Other than the creation of a large amount of salt, is there anything wrong with creating nitric acid by combining potassium nitrate and sulfuric acid for recovery purposes? Here is a video about the subject: https://www.youtube.com/watch?v=lxj-8bBRQoI

If there is nothing particularly wrong with the method, what is the best way to separate the acid from the salt?


----------



## NobleMetalWorks (Oct 20, 2015)

There are very few situations where separating Nitric Acid from it's salts would be cost effective. Is it really easier for you, or less expensive for you to obtain Sulfuric acid than it is Nitric acid? 

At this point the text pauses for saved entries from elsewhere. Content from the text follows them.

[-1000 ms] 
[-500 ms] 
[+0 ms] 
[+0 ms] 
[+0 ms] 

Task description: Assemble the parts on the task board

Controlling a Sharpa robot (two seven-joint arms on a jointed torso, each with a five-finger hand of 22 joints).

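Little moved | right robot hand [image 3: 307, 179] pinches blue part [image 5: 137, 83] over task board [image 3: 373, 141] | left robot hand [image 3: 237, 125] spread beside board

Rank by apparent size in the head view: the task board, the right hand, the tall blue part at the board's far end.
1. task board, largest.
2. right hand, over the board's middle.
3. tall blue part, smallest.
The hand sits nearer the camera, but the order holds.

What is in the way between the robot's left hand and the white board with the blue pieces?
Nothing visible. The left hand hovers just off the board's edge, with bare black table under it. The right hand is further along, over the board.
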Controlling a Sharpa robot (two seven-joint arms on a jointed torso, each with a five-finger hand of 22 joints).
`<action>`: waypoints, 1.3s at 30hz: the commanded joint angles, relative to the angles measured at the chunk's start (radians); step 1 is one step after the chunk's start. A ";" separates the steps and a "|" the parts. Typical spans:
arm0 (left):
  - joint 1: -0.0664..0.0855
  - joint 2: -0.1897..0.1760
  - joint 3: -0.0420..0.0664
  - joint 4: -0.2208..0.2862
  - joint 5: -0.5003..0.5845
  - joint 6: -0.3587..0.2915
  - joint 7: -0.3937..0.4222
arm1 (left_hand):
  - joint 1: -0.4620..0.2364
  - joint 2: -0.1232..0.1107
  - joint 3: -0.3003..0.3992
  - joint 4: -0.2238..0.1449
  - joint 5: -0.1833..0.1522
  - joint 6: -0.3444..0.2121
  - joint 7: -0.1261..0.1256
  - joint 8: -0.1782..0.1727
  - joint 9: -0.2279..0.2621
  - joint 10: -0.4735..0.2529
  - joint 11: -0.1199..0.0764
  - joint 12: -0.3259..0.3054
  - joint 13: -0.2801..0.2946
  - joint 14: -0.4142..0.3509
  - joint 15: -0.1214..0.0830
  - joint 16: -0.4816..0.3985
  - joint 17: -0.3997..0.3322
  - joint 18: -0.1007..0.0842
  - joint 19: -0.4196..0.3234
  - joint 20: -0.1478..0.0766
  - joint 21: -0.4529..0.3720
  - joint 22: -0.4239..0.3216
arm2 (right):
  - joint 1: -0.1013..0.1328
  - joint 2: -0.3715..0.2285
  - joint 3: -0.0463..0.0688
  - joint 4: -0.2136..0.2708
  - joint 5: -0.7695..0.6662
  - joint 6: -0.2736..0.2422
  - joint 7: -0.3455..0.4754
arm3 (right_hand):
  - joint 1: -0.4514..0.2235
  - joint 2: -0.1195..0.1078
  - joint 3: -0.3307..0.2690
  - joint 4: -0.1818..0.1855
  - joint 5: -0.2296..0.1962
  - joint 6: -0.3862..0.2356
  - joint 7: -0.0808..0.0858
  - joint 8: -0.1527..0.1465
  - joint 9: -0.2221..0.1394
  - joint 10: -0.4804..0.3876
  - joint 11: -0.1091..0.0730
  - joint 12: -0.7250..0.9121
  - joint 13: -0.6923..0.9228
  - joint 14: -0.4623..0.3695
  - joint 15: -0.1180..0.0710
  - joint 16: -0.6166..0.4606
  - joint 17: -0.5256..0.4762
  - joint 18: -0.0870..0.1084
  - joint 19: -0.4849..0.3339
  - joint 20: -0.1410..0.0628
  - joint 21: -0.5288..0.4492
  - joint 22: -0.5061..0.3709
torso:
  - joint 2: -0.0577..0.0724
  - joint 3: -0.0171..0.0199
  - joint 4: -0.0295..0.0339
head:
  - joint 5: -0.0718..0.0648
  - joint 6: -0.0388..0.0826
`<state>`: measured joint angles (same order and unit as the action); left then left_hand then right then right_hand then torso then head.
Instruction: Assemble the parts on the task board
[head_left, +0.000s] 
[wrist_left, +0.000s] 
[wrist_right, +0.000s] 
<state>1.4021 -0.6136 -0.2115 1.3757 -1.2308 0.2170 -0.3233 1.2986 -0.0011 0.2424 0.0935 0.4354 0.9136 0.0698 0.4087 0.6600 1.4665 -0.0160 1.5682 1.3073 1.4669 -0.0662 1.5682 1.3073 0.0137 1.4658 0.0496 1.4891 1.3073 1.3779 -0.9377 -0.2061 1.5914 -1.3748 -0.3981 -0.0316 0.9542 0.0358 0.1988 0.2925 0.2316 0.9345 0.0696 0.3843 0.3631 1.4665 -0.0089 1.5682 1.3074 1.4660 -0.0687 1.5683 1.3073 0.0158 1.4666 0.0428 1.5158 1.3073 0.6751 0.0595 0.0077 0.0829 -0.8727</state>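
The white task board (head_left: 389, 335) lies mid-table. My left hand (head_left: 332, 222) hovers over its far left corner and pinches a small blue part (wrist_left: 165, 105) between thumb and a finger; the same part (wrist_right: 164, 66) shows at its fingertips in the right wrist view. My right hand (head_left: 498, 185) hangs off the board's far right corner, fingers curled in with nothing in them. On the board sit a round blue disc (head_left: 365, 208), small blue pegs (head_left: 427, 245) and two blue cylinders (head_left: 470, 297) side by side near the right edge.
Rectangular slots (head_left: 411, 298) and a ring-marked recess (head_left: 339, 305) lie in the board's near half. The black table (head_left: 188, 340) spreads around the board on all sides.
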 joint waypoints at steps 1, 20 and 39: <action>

Why wouldn't you just simply purchase Nitric Acid instead?

Scott


----------



## Toadstool (Oct 20, 2015)

NobleMetalWorks said:


> There are very few situations where separating Nitric Acid from it's salts would be cost effective. Is it really easier for you, or less expensive for you to obtain Sulfuric acid than it is Nitric acid? Why wouldn't you just simply purchase Nitric Acid instead?
> 
> Scott



500 mL of 70% nitric acid cost me $43 with shipping. I found half a gallon of 93% sulfuric acid at ACE for $14 and a one pound bottle of potassium nitrate for $6. So it is cheaper, yes, but is it safe enough to try/use? Pretty sure the resulting salt is potassium sulfate which according to wikipedia is "a non-flammable white crystalline salt which is soluble in water. The chemical is commonly used in fertilizers, providing both potassium and sulfur."


----------



## NobleMetalWorks (Oct 20, 2015)

Toadstool said:


> NobleMetalWorks said:
> 
> 
> > There are very few situations where separating Nitric Acid from it's salts would be cost effective. Is it really easier for you, or less expensive for you to obtain Sulfuric acid than it is Nitric acid? Why wouldn't you just simply purchase Nitric Acid instead?
> ...



Anytime you are using acids or chemicals it's more than likely dangerous in some way. In what we do, recover and refining precious metals, we utilize many processes that are extremely dangerous. However, we also take every precaution, or at least I feel most of us do. It's all about minimizing the risks as much as is humanly possible.

If you are using a known, proven process to create Nitric Acid, it should be safe. The video that you provided shows the basic way to create Nitric Acid using the acid and chemicals suggested. Know that this will not be a pure form of Nitric Acid and will contain pollutants that might alter how your Nitric Acid actually performs when using it to create Aqua Regia.

This is a more complex, but better way to produce a more pure Nitric Acid. I wouldn't use the first method in the video, but instead I would use the second method.

https://www.youtube.com/watch?v=2yE7v4wkuZU

Using HCl to produce Nitric Acid is probably better as it is much less expensive, HCl is sold at places like hardware stores, or Home Depot, etc and is fairly inexpensive. Generally it's called either Hydrochloric or Muaritic acid.

Scott


----------



## g_axelsson (Oct 20, 2015)

Just do a search of "cold nitric acid recipe" and you get 151 hits. I'm sure you will find something worthwhile there.

Nitric acid made from sulfuric acid will contain sulfates and that will create problem when working with silver.

Nitric acid made from hydrochloric acid will be more or less aqua regia and is usually called "Poor mans AR" and I get 137 hits on google : https://www.google.com/search?q=site%3Agoldrefiningforum.com+%22Poor+mans+AR%22
It will dissolve gold and it might not matter much or it might, depending on what you are going to do.

Göran


----------



## rickbb (Oct 20, 2015)

Several ways to safely make nitric, the purity varies by method and your skill. 

Which one you use depends on what you need the nitric to do. 

Dissolve gold? Use poor mans AR and skip the nitric in the first place. 

Purify silver? You'd be better off buying a known good, quality nitric. IMHO.


----------